I especially loooove it when he sucks on her earlobes and she giggles and shrieks.

It’s one of those perfectly annoying moments that makes me wanna go off just like Mack does.

Dade getting a girlfriend over the summer has made him scarce and obnoxious, and while I know I’m not jealous of him dating (ew, penis), I am kinda jealous about all the time she steals from me—’cause he sure ain’t cutting into his video-game hours.

Mostly I’m just worried she’s gonna derail our plans to graduate and go to the New School in New York, where he’ll become a director and I’ll be writing for a glossy music mag.

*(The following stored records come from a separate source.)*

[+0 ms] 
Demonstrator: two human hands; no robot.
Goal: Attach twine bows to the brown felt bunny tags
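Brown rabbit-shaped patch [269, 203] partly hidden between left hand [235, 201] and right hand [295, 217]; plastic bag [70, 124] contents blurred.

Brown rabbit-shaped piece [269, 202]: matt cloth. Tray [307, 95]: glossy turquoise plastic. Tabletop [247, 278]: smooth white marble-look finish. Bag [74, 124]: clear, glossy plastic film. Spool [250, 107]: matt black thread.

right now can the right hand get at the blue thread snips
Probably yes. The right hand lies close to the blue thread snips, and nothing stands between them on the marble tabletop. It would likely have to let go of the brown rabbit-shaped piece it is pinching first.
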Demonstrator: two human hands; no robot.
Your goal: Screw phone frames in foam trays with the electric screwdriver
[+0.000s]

“Can you watch over her friend? Keep her from feeling like a third wheel or something? I dunno, talk some girl stuff to her or whatever.”

“You know I don’t talk girl stuff.” It’s like he hasn’t been hanging out with me every afternoon for the past two years.

“Then wow her with your expansive knowledge of the roots of punk rock. Or tell her about your new room. I don’t care, just make sure she doesn’t get abducted or end up hating me—they’re apparently super close.”

Like abduction and hating him are in the same category… I take a deep breath and try to school the anger out of my voice. Tomorrow will no longer be fun bestie time, but a shit babysitting job.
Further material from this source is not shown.